_What this task involves_
In the material below, find each line with the string "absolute" and copy it.

Start of Block

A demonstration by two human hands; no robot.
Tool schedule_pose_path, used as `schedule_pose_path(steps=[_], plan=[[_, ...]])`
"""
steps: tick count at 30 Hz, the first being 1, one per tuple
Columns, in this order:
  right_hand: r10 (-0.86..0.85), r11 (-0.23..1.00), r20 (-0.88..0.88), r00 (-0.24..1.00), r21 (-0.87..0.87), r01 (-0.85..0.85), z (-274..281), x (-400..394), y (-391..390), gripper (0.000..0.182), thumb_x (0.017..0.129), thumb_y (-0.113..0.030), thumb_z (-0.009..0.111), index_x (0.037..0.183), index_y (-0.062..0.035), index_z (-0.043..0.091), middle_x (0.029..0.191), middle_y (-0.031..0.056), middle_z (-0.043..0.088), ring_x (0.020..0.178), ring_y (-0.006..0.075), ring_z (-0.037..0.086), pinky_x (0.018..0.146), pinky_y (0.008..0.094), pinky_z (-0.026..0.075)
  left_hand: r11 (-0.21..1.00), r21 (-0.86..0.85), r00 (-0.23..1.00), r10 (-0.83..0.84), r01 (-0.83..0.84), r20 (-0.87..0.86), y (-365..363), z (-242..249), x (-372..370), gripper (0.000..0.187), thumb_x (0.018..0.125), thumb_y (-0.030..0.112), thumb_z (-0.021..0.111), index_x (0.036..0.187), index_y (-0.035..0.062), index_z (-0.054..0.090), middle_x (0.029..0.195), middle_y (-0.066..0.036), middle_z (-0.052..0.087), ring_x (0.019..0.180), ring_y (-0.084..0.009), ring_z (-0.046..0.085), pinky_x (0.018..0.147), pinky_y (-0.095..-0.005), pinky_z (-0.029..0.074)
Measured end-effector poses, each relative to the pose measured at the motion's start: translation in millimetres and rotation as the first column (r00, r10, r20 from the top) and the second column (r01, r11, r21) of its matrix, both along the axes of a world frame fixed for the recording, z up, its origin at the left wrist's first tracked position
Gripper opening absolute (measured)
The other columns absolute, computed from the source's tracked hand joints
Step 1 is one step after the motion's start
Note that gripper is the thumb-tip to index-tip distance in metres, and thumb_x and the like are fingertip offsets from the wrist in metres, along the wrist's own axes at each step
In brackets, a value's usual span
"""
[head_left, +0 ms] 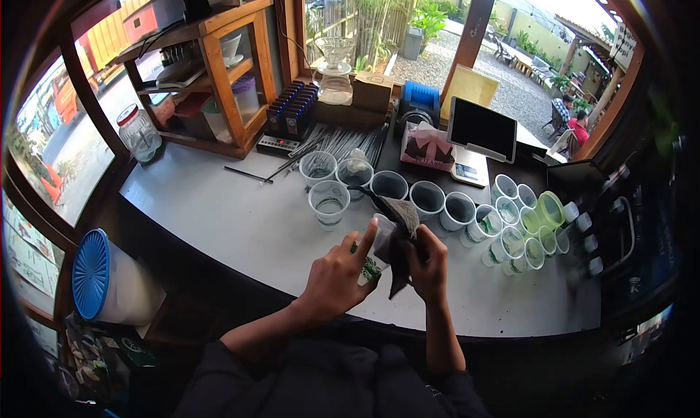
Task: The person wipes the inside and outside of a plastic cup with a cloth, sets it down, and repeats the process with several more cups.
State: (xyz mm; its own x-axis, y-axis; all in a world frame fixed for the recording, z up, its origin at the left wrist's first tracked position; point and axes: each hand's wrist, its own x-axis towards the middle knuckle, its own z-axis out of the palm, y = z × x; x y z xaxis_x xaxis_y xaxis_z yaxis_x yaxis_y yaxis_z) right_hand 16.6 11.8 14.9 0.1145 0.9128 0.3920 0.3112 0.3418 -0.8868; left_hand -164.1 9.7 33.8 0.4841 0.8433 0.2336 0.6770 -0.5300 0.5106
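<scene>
My left hand (pixel 332 278) is wrapped round a clear plastic cup (pixel 374 263) with a green print, tilted above the counter. My right hand (pixel 429 266) grips a dark grey cloth (pixel 402 217), which lies against the cup's mouth and hangs down beside it. How far the cloth reaches into the cup is hidden. Just beyond my hands runs a row of clear plastic cups, among them a cup (pixel 329 205) at the near left and a cup (pixel 459 211) to the right. Another cup (pixel 355 173) has something whitish in it.
More cups (pixel 512 241) cluster at the right, some greenish. Behind the row are black straws (pixel 350 146), a tissue pack (pixel 426 148) and a tablet (pixel 483 130). A wooden cabinet (pixel 237 75) and jar (pixel 138 133) stand left; a blue-lidded tub (pixel 95 276) sits below the counter (pixel 219 199).
</scene>
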Motion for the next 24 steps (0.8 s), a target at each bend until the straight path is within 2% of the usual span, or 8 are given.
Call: schedule_pose_path(steps=[5,9,10,13,14,17,18,24], plan=[[-0.154,0.988,-0.019,0.988,0.024,0.155,6.4,-16.8,-3.9,0.022,0.093,-0.013,0.059,0.081,0.0039,0.051,0.057,0.0106,0.05,0.053,0.0109,0.043,0.05,0.0281,0.036,0.981,0.171,0.993,-0.103,0.091,0.064,-2.6,-14.3,3.8,0.094,0.077,0.033,0.072,0.151,0.0135,0.018,0.124,-0.025,0.051,0.097,-0.0384,0.062,0.073,-0.0428,0.054],[-0.178,0.965,0.064,0.982,0.208,0.162,-4.6,-14.1,-10.3,0.018,0.095,-0.01,0.055,0.084,0.0047,0.052,0.063,0.0129,0.051,0.054,0.012,0.045,0.05,0.0301,0.036,0.963,-0.061,0.906,-0.223,0.261,0.36,11.1,-2.9,-12.1,0.097,0.072,0.034,0.079,0.15,0.0153,0.024,0.132,-0.019,0.044,0.112,-0.032,0.056,0.093,-0.0415,0.049],[-0.218,0.911,0.046,0.975,0.369,0.187,-5.9,-15.4,-10.6,0.01,0.093,-0.005,0.054,0.089,0.0042,0.054,0.067,0.0087,0.055,0.057,0.0104,0.049,0.053,0.027,0.038,0.908,-0.221,0.798,-0.173,0.356,0.578,17.7,-13.2,-17.1,0.096,0.074,0.038,0.079,0.149,0.0149,0.024,0.136,-0.016,0.041,0.114,-0.0288,0.054,0.097,-0.042,0.047],[0.096,0.991,-0.311,0.945,0.122,-0.061,-10.6,-7.7,-19.4,0.013,0.092,0.0,0.053,0.104,0.0054,0.058,0.083,0.0048,0.058,0.078,0.0116,0.056,0.074,0.0237,0.045,0.315,-0.537,0.362,0.471,0.783,0.804,35.1,-26.5,-29.1,0.086,0.079,0.037,0.075,0.145,0.0076,0.027,0.131,-0.019,0.045,0.112,-0.0281,0.057,0.089,-0.0432,0.053],[0.108,0.99,-0.322,0.94,0.122,-0.072,-10.5,-9.2,-22.1,0.015,0.09,0.005,0.053,0.104,0.0033,0.058,0.087,0.002,0.058,0.079,0.0093,0.055,0.071,0.022,0.043,0.276,-0.593,0.477,0.386,0.757,0.789,34.6,-18.7,-29.4,0.078,0.082,0.032,0.073,0.142,0.0051,0.032,0.119,-0.018,0.054,0.104,-0.0269,0.061,0.079,-0.0427,0.056],[0.129,0.991,-0.124,0.984,0.051,-0.123,-12.0,7.1,-23.1,0.009,0.09,0.002,0.057,0.099,0.0041,0.057,0.084,0.0014,0.058,0.075,0.0058,0.05,0.065,0.0198,0.04,0.274,-0.702,0.673,0.207,0.657,0.711,38.8,-21.5,-30.5,0.072,0.085,0.028,0.071,0.142,0.0066,0.034,0.107,-0.013,0.061,0.086,-0.0221,0.066,0.06,-0.0299,0.058],[0.063,0.997,-0.109,0.992,0.046,-0.058,-12.7,5.1,-22.3,0.007,0.09,0.001,0.057,0.096,0.0047,0.056,0.082,0.0011,0.058,0.074,0.005,0.049,0.063,0.0196,0.038,0.419,-0.69,0.711,0.135,0.59,0.69,32.0,-19.0,-25.0,0.075,0.082,0.028,0.074,0.142,0.008,0.035,0.098,-0.011,0.064,0.082,-0.0202,0.066,0.06,-0.0272,0.055],[-0.14,0.989,-0.065,0.988,0.045,0.144,-8.8,-2.8,-14.1,0.014,0.09,-0.004,0.061,0.086,0.007,0.054,0.069,0.0025,0.057,0.067,0.0031,0.044,0.056,0.0206,0.036,0.838,-0.471,0.852,0.014,0.275,0.523,14.6,-15.2,-2.6,0.083,0.075,0.029,0.077,0.143,0.0107,0.033,0.104,-0.016,0.065,0.094,-0.0251,0.066,0.082,-0.0323,0.051]])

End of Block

_Task response_
Gripper opening absolute (measured)
The other columns absolute, computed from the source's tracked hand joints

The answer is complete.